== Task goal ==
Whenever a line contains the string "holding", copy it out of the entries.

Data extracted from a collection
----

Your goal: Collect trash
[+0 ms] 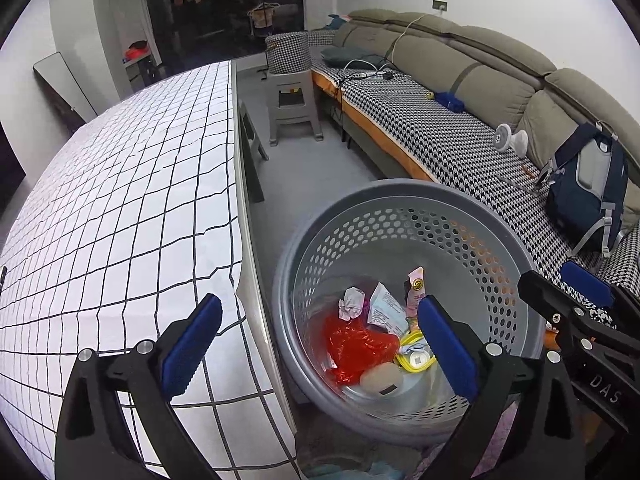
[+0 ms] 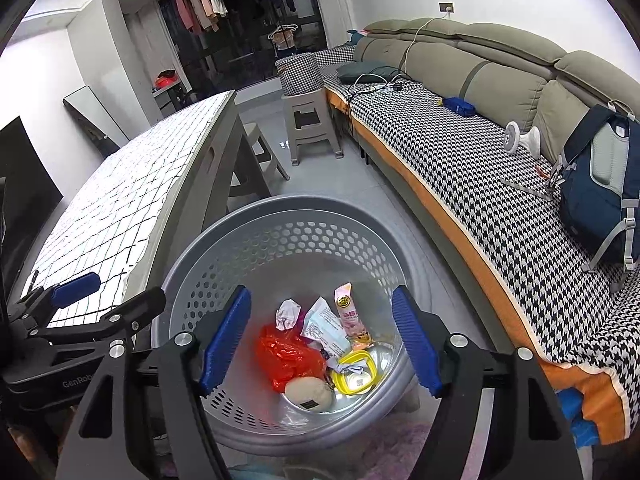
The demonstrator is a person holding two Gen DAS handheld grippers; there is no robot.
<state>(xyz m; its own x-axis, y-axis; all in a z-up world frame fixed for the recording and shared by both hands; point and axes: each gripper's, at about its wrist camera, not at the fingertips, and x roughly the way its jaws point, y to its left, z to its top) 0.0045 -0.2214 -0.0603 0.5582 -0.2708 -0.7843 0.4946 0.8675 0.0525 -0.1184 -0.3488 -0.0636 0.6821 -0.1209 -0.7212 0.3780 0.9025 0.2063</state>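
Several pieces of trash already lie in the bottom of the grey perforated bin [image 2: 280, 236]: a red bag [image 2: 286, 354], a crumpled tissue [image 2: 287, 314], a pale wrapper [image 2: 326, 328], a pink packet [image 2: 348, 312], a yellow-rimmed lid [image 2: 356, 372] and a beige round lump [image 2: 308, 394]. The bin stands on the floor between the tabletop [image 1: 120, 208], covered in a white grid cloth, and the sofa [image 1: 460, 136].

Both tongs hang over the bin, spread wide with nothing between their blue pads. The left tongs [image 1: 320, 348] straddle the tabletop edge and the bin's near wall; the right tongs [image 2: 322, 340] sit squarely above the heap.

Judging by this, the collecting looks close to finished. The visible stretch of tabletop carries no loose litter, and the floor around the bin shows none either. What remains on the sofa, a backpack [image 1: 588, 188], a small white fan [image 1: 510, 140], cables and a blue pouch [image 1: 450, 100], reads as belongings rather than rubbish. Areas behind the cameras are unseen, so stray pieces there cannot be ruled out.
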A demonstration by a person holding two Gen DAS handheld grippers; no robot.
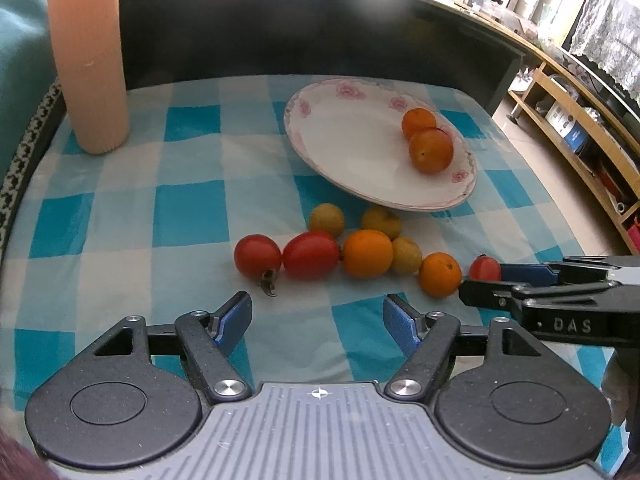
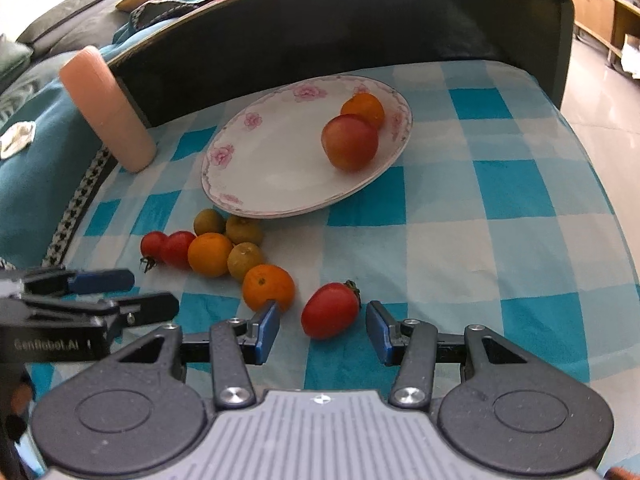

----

== Your response ==
The demonstrator is a person holding two Gen DAS handheld grippers; there is no robot.
A demonstration by a person holding two Gen DAS handheld grippers; no robot.

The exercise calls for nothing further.